Everyone who had experienced air travel would tell you this: they hate airports. Or they love airports. You simply can't be indifferent to airports. You can't have an emotional truce with airports. You can't stand on the fence: the fence here will give you an electric shock. So you either love them, or you hate them.
I hate airports.
I understand their importance, though. This indispensable cog in the wheel of modern life. The terminals of 20th century transport that came as an answer to the Wrights' brothers invention. Mass air travel, where people converge to share a confined space of artificial comfort. And the necessary byproducts of this proximity, the safeguards and procedures put in place by man to ensure safe journeying: The queues and passport control and security measures and draconian scrutiny of luggage. I'm fine with that. I'm cool with that. I'm even at a good terms with the invisible tower control officer and the pilot in his reinforced cockpit. I love them all.
That's not why I hate airports.
There seems to be an awful lot of sobbing at airports, at both departure and arrival halls. I used to think it's an ethnic issue, a cultural peculiarity: some folks are less tear proof than others.... But I was wrong, ethnic groups vary only in the amount of sobbing they partake in, not in the existence of it. Here's a wager: go to any airport in the world with a considerable volume of passengers, at any given time of any given day, and there will always be someone sobbing. Here's a worthy scientific experiment: to find out whether the chemical composition of tears coming forth at arrival halls is any different from that at the departure hall.
I've never sobbed at airports, and this is probably why I hate them. Every time I trudge down the infinite walkways, hallways, travel-belts, duty-free zones, the rows of burly uniformed men with Heckler & Koch slung over their shoulders (I haven't seen them yet, but come on, they sure are there stowed away at standby in some bunker, sobbing their eyeballs off while oiling and servicing their gear), every time I undertake this ritual I feel I'm being cornered, being nudged by an imperceptible force, like the suggestive questions of an interviewer; here's BBC Hardtalk with Stephen Sackur, here's Charlie Rose with a devilish inquisitor sitting in for him, ready with the hard ones: Where are you going? Where have you been? Business or pleasure? What are you gonna tell your mother? Do you think your father would have been happier if his passing of age hadn't registered in your face? How are you gonna deal with the PR fallout of your not recalling the name of the infant son of the brother in law of your second removed cousin, who made the effort to come and greet you at the airport, sobbing his eyes off?
Why are you not sobbing?
Here's a scenario of a happy journey: coming home after winning the world cup, or traveling air force one after securing an explosive interview with the POTUS, or being wedged between the cheerleaders of the team who is bringing the world cup home, pressed unto them by the thrust of the plane's engine, watching as they strip off to sun-tan (and hey, it's *always* sunny up there).

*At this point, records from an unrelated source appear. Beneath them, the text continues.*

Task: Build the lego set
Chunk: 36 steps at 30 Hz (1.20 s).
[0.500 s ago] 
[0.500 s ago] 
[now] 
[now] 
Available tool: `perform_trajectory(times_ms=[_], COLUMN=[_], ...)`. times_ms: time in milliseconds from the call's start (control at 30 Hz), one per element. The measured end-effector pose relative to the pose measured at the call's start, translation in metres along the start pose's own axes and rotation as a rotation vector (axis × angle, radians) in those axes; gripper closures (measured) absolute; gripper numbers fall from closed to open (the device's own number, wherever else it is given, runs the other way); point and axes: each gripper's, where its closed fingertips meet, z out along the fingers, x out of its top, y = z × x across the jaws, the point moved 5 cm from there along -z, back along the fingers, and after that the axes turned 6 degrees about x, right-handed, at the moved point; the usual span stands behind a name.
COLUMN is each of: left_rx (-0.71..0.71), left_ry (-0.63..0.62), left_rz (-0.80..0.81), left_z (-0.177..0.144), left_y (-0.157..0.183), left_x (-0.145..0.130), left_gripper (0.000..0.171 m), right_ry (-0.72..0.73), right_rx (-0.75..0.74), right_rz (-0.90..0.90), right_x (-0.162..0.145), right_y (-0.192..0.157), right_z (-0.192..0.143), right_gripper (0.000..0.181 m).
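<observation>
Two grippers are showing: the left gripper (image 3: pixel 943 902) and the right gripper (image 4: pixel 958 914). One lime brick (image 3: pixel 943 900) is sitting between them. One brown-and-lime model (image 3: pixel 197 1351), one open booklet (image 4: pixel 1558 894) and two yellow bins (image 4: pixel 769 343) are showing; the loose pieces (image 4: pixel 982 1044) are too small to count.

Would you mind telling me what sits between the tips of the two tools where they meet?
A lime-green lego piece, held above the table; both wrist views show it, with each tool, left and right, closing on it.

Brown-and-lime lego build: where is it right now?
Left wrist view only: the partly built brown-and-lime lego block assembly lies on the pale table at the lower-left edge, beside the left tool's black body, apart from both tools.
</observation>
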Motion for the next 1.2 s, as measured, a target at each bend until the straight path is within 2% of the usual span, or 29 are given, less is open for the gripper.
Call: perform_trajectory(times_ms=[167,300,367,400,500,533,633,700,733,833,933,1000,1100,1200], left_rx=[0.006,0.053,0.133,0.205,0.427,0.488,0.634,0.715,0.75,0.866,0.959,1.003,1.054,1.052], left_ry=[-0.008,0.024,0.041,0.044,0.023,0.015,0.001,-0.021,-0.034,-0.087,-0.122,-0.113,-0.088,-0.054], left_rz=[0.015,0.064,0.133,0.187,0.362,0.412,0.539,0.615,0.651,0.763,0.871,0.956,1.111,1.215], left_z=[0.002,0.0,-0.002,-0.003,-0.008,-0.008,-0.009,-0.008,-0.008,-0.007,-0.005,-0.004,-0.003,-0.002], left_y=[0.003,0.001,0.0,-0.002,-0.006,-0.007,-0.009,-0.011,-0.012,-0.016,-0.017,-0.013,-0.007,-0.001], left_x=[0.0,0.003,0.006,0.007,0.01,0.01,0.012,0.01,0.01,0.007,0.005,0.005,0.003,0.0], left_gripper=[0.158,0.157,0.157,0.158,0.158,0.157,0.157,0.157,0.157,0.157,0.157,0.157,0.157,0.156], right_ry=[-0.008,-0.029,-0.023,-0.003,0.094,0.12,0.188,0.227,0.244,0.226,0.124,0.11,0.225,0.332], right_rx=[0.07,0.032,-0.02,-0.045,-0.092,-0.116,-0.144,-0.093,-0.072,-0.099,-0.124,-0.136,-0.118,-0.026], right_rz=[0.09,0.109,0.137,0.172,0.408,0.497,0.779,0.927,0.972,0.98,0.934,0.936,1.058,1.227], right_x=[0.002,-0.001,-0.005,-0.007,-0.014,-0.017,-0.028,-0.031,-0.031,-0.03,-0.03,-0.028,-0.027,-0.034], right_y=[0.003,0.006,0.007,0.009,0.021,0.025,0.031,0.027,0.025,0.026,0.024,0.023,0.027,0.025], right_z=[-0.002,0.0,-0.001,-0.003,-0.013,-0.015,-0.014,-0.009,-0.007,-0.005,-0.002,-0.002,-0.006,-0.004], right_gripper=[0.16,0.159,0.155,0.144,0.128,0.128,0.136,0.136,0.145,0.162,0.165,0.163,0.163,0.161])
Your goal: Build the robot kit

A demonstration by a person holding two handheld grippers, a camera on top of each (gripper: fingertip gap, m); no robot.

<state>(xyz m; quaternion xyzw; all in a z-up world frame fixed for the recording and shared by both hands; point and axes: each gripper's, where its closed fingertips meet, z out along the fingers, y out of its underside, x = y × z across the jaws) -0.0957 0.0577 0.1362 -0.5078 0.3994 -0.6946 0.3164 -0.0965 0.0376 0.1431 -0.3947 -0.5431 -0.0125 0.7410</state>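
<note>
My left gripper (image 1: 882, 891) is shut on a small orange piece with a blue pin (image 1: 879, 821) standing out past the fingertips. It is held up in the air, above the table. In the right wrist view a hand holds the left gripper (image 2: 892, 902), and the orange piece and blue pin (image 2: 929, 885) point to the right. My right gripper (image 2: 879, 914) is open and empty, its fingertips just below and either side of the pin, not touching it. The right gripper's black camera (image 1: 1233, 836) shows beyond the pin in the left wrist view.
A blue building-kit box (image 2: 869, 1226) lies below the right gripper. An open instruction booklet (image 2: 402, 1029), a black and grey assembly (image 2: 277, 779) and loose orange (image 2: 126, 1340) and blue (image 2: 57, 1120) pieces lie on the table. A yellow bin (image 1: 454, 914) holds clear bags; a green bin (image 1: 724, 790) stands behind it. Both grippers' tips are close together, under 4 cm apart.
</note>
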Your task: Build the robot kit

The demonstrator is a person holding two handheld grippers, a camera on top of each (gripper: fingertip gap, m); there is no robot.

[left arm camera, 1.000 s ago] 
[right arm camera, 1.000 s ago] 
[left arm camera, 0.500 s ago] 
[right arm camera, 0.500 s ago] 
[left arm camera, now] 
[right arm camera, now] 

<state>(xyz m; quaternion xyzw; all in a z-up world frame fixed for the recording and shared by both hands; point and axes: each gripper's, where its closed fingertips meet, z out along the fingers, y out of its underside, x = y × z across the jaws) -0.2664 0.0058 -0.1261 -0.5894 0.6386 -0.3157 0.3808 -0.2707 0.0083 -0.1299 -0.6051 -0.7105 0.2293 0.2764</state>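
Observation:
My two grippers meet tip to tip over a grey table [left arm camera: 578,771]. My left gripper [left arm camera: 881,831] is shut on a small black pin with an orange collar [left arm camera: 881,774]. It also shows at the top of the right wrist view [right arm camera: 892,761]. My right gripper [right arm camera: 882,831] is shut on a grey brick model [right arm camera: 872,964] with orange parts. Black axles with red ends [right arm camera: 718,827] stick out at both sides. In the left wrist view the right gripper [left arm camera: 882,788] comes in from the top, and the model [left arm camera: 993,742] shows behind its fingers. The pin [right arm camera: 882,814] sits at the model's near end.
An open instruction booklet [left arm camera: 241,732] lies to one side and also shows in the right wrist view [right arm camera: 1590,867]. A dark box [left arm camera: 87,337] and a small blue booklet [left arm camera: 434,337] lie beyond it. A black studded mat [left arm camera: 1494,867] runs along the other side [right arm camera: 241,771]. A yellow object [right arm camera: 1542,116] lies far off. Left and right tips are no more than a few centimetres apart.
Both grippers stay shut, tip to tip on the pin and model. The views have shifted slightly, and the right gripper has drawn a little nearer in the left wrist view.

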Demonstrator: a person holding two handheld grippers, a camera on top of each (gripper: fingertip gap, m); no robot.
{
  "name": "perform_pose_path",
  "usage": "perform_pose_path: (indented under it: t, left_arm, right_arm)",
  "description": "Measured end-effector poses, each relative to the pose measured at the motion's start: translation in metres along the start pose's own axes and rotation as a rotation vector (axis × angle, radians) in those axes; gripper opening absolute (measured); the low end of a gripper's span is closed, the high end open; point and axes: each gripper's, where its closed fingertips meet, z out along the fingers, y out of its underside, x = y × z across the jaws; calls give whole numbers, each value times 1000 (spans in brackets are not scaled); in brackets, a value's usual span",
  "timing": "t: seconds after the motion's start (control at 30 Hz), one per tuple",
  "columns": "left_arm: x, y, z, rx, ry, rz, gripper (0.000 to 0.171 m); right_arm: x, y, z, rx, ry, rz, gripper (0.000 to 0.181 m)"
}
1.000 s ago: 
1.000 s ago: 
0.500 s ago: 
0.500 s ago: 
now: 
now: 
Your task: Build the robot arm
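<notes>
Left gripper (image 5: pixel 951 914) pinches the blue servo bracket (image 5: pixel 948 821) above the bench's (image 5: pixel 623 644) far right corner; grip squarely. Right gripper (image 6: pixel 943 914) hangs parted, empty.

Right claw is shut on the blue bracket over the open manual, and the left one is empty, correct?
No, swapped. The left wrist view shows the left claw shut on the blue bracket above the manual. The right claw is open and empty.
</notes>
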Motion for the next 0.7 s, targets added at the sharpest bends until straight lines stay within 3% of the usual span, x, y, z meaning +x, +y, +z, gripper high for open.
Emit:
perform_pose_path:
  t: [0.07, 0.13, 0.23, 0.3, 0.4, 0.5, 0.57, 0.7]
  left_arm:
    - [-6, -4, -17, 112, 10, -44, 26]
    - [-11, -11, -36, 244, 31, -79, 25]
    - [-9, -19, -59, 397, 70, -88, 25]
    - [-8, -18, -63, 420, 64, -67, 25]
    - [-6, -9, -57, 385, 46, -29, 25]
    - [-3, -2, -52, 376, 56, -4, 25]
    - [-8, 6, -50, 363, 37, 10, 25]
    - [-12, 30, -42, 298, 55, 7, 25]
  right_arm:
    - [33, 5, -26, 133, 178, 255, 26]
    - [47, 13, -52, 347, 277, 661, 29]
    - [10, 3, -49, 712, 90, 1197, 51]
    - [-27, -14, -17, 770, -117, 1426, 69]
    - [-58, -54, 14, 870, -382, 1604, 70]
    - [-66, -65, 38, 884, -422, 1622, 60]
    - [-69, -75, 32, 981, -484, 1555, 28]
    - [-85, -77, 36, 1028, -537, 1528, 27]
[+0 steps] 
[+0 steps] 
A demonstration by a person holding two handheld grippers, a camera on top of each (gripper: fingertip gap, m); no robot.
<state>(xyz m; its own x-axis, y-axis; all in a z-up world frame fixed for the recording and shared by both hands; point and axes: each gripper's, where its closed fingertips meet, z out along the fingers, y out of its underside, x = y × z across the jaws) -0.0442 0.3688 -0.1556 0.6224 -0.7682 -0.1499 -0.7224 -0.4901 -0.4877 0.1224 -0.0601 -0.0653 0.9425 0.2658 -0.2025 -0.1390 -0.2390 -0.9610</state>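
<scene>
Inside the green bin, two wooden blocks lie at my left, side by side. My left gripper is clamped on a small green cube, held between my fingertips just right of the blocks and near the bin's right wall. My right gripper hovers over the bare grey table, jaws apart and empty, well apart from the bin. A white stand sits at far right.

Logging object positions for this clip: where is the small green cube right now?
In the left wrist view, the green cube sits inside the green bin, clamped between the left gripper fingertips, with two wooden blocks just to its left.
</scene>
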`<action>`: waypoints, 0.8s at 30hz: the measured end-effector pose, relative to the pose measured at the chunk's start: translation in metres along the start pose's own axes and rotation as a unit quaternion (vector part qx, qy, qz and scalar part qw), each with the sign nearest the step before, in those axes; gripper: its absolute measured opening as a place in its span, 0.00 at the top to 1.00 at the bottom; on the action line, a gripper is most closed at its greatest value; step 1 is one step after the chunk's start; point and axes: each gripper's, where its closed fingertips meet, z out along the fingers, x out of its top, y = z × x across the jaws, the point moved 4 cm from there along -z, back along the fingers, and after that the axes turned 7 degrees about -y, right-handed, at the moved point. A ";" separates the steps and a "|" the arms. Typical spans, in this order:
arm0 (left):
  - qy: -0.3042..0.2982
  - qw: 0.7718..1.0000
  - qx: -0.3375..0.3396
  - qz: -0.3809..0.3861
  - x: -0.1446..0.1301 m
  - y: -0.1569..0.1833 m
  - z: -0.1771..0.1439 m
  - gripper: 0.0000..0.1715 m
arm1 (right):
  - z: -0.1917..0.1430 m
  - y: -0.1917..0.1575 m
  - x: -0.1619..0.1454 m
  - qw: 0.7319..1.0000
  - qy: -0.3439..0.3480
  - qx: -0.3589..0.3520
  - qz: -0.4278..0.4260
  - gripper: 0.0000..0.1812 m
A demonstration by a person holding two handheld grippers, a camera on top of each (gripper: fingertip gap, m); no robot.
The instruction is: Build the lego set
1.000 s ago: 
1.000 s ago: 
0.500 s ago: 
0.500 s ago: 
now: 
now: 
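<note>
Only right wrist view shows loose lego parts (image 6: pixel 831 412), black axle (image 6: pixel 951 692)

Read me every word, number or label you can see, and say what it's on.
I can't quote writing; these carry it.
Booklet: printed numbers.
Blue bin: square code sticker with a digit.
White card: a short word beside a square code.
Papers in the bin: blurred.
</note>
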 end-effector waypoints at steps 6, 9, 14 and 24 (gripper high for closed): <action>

But what you get instead is the constipated businessman. The crying infant. The dude with the gigantic femurs caressing your back. The middle aged woman in the aisle seat across the aisle who's sobbing silently before the landing, and ululating through yellow teeth afterwards. The pushing and shuffling, the impatient glares, the exposure to seasonal disease. Here's truth, ladies and gentlemen: there's no room for pretentiousness up there in the stratosphere. Even the guy with the binoculars pointed downward in the direction of the porthole had come to terms with it. Even the trained stewardess had come to terms with it. The truth is here, you can either don your eye mask and tune it out, or whisper furiously to your prayer beads, or try to follow the hollow plot (as hollow as this fuselage) of this trashy novel (belonging to the genre of, you got that right!: airport novels). Aircrafts are airports, an extremity of them anyway: you've been picked up at an airport by an aircraft, you're gonna be dejected at an airport by an aircraft. After the metabolism of time zones and international treaties have secreted their juices unto you. After the pointed questioning and cavity search and soul searching.
The 20th century have divided people into tow groups: those who experienced air travel and those who didn't. The 21st century is probably gonna divide people into two different groups: those who sob at airports and those who don't.
Congrats on a safe and auspicious voyage, everyone. I hope you enjoy your terrestrial time. And I sure hope you remembered to fasten your seat belts.